Sirtuin-dependent recovery from aerial heat shock: The effects of food ration, thermal history, and sirtuin inhibition on clearance rates and valve gape activity of the California mussel, Mytilus californianus (Conrad)
Introduction
The intertidal zone is a highly variable physical environment and mussels inhabiting the rocky intertidal routinely experience seasonal and daily fluctuations in body temperature, food availability, salinity, and oxygen (Elvin and Gonor, 1979; Morris and Taylor, 1983; Menge, 1992; Helmuth and Hofmann, 2001; Helmuth et al., 2006; Denny et al., 2011; Dowd et al., 2013). The California mussel (Mytilus californianus) is a dominant space holder in rocky intertidal and nearby subtidal communities along the Pacific coast of North America (Paine, 1974), where they form dense aggregations that provide habitat (Suchanek, 1985), thermal refuge (Lathlean et al., 2017), and a source of food (Landenberger, 1968; Garza, 2005) for other intertidal organisms. Mussels also help maintain ecosystem health (Shinen and Morgan, 2009) and contribute to benthic-pelagic coupling (Loo and Rosenbberg, 1996) by filtering the water column at rates of up to 6 l·h−1·mussel−1 (Rao, 1953). Thus, persistence of mussel populations is an integral component of maintaining coastal community structure and function. Climate change models predict that the extreme conditions experienced by intertidal mussels may be exacerbated, including not only due to an increase in the frequency of high degree days (Harley et al., 2006; Morak et al., 2013; Seuront et al., 2019), but also due to a decrease in the availability and quality of nearshore phytoplankton (Winder and Sommer, 2012), which serve as their primary food source. Alterations in the feeding behavior of mussels affects the growth and fitness of individual mussels (Dahlhoff and Menge, 1996; Dahlhoff et al., 2002; Bayne, 2004), which indirectly influences food available for mussel predators and the composition of plankton communities (Norén et al., 1999). Numerous studies have evaluated the effects of environmental variables, such as food availability and water temperature, on feeding rates of marine mussels (for examples, see Schulte, 1975; Riisgård et al., 2006; Saurel et al., 2007), but little is known about controls of filtration and how feeding behavior shifts temporally after stress under different food ration (Maire et al., 2007).

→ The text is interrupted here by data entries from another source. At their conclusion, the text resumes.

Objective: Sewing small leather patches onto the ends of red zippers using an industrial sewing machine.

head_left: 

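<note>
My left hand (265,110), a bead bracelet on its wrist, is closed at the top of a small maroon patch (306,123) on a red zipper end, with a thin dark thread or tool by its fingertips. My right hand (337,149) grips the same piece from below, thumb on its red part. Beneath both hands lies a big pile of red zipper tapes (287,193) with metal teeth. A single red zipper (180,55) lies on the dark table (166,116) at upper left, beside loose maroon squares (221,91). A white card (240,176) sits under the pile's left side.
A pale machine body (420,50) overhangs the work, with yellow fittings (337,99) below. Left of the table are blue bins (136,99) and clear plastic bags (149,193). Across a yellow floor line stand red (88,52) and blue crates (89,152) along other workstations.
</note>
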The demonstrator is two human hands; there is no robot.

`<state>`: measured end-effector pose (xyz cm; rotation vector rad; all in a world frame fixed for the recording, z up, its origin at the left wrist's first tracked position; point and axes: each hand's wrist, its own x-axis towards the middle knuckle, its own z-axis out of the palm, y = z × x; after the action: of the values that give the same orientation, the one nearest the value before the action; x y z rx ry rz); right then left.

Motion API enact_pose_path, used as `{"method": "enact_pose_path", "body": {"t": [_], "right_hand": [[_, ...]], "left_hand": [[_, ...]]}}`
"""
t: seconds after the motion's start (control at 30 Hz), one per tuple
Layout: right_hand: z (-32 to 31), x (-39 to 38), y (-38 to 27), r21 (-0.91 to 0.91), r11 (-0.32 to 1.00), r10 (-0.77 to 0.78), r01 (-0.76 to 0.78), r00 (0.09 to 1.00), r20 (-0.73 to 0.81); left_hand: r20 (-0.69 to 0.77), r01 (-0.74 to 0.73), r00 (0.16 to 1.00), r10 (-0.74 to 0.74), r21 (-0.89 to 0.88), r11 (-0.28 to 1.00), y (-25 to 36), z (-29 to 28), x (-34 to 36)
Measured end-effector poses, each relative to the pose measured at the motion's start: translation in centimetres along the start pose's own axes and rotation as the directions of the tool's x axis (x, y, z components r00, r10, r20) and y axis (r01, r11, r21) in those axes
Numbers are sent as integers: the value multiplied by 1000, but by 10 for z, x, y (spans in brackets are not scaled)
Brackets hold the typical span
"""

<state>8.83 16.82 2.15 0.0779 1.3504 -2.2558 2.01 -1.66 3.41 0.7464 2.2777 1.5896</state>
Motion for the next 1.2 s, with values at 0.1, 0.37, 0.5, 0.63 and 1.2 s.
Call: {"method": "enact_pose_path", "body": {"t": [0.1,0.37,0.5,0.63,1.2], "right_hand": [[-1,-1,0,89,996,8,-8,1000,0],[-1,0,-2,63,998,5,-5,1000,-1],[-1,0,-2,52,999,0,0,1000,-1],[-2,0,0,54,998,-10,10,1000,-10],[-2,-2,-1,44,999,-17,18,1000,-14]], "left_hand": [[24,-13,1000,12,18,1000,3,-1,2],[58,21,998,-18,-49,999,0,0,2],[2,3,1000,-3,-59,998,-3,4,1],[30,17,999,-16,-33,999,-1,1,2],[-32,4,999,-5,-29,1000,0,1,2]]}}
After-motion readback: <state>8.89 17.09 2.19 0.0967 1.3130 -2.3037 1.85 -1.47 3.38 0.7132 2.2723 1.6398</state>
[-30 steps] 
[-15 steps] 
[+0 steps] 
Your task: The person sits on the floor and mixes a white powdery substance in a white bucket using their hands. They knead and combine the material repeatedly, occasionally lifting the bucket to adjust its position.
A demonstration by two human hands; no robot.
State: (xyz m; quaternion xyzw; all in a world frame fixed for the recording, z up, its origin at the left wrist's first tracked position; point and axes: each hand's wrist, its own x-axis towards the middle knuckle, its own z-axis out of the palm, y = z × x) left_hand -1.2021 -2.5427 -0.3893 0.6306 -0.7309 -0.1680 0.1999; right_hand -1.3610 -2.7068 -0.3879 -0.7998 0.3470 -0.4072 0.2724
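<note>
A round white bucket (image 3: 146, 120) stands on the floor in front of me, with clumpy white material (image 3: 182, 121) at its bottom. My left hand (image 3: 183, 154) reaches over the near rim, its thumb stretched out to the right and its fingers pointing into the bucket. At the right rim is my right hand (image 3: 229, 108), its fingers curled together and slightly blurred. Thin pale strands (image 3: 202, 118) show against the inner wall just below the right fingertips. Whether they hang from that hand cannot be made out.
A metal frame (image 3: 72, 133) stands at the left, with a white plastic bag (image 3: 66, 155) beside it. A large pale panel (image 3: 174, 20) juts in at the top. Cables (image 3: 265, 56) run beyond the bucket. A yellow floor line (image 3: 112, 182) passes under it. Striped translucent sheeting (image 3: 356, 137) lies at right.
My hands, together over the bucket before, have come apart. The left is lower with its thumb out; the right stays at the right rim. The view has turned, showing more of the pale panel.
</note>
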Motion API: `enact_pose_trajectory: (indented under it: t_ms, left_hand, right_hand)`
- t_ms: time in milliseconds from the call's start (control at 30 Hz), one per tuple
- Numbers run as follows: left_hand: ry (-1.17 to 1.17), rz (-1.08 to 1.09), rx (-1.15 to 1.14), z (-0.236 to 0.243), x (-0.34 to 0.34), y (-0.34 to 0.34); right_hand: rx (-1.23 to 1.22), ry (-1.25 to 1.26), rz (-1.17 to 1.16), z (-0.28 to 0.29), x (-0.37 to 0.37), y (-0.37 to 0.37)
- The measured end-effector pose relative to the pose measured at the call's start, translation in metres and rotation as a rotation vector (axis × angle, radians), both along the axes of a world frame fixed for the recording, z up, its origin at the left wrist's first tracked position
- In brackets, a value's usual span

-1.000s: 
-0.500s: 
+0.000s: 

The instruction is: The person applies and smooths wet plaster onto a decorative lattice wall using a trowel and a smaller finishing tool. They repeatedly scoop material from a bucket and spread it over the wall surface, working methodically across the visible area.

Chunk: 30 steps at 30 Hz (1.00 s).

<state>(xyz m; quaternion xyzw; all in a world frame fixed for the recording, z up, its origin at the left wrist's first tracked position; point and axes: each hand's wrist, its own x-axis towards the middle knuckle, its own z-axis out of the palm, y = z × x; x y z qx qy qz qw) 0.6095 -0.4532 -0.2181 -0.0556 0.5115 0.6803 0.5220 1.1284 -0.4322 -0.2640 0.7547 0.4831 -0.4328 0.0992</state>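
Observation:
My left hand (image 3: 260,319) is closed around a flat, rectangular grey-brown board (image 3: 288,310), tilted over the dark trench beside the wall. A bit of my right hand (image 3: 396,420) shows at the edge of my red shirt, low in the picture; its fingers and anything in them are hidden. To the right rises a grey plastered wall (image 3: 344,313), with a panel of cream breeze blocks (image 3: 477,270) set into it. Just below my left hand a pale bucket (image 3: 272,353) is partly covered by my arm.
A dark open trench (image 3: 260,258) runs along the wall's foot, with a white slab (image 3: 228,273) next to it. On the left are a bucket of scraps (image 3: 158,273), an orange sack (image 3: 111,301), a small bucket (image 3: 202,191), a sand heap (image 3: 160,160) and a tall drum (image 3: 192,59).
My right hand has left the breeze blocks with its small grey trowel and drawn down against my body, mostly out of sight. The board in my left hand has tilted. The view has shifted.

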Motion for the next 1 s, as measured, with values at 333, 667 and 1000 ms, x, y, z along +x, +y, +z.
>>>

Sensitivity to aerial temperatures during emersion is thought to be the main driver of mussel distributions in the intertidal zone (Harley and Helmuth, 2003) and mussels in the higher intertidal are generally more tolerant to extreme conditions than lower intertidal mussels (Sorte et al., 2019). Increased tolerance seemingly comes at a cost, as high intertidal mussels show decreases in growth, body size (Connor and Robles, 2015), and reproduction, as well as increased mortality relative to their lower intertidal counterparts (Petes et al., 2007, Petes et al., 2008). The stress of living in the intertidal zone may be one factor driving reductions in growth and reproductive output, which may be compounded by reductions in time available for feeding (Blanchette et al., 2007). Under stressful conditions, such as high aerial temperature exposure, mytilids in wild populations reduce their valve gape activity (Kramer et al., 1989; Dowd and Somero, 2013; Gleason et al., 2017; Miller and Dowd, 2017, Miller and Dowd, 2019) during periods of reimmersion. However, other studies have suggested that mussels may not use feeding as a recovery mechanism following emersion (Bayne et al., 1988), leaving the direct relationship between feeding behavior and aerial heat shock unclear. In this study, we specifically investigated whether mussels respond to acute thermal stress by altering their feeding behavior when reimmersed by measuring clearance rates and valve gape activity during multiple high tide periods, before and after an acute heat shock.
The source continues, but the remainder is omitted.